Now, instead of digging into the earth’s crust and heap-leaching metals with harsh chemicals, his company, MR3 Systems (USA), mines wastewater streams, gathering and purifying the metals that are traditionally seen as pollution.

Mark said...

Soil community-inspired residential wastewater treatment:

The Biolytix Filter is a compact septic system that mimics the structure and function of decomposer organisms along a river’s edge.

In the Biolytix system, worms, beetles, and microscopic organisms convert solid sewage and food waste into structured humus, which then acts as the filter that polishes the remaining water to irrigation grade. The treated water is then distributed through shallow tubes to irrigate lawn and landscape.

The system uses 1/10 the energy of conventional sewage treatment systems, needs no chemicals, and produces irrigation water that is safe for the environment.

Mark said...

Mushroom growing can make (profitable and nutritious) use of agricultural and forest wastes that have little other human use. Some, like morels or truffles, can be so profitable it may make forest preservation lucrative in certain areas.

Mark said...

[Title: Another "Green tech" of recycling waste materials into oil. There is another version of this above that utilizes high pressure cooking to do the same. This version is microwave based.

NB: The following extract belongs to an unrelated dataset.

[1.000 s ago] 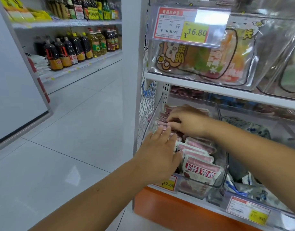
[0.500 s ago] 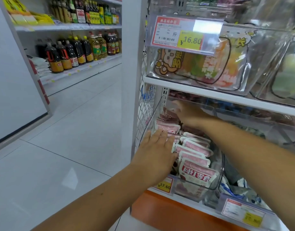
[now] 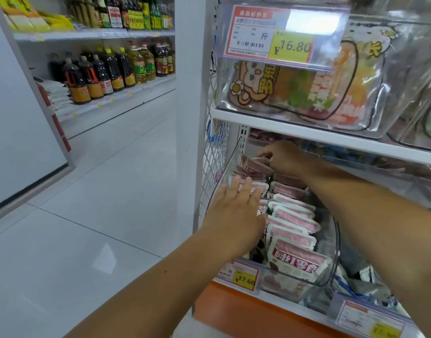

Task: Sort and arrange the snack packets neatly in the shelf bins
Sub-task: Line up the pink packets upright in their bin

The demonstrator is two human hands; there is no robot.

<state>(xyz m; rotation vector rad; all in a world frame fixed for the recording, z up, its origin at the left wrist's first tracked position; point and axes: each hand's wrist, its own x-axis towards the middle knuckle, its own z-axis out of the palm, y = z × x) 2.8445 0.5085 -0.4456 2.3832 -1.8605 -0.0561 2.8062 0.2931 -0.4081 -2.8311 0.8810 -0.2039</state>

This is of course hardly optimal because it still relies on thermodynamics based pollution and burning afterwards. However, for a form of recycling of wastes it is useful. Oils can be utilized for more than fuel (which requires bad burning and pollution. They can be lubricants as well. So it's rather "green tech" though only on one side, and with still burning things it is hardly green on the other. It leads to something that is burned and creates pollution though is called green?

For lubricants though it is interesting and more sustainable a solution.

The other interesting point is that it is already commercial.

The other interesting point is that it homes in on particular frequencies of specific materials to do its job of recycling into oil. The microwaving based technologies are similar to the microwaving of steel (far cheaper for energy use to do that than to burn things in steel or metals production). However, with ideas mentioned by Benyus that mining could be conducted without the 'heat, beat, and treat' frameworks using microorganisms that extract metal ions from water (that would make extraction and manufacturing of metals possible without burning or mining), even the microwaving of steel may be superfluous. The other wavelength based tecchnologies are mentioned in electromedicine areas of the medical/drugs category. Look for more there as well.]

Green Tech
THE MICROWAVE MAGICIAN

Frank Pringle has found a way to [REMEDIATE WASTES AND] squeeze oil and gas from just about anything

I'm not sure if I'm watching a magic trick, or an invention that will make the cigar-chomping 64-year-old next to me the richest man on the planet. Everything that goes into Frank Pringle's recycling machine—a piece of tire, a rock, a plastic cup—turns to oil and natural gas seconds later. "I've been told the oil companies might try to
assassinate me," Pringle says without sarcasm.

The machine is a microwave emitter that extracts the petroleum and gas hidden inside everyday objects—or at least anything made with hydrocarbons, which, it turns out, is most of what's around you. Every hour, the first commercial version will turn 10 tons of auto waste—tires, plastic, vinyl—into enough natural gas to produce 17
million BTUs of energy (it will use 956,000 of those BTUs to keep itself running).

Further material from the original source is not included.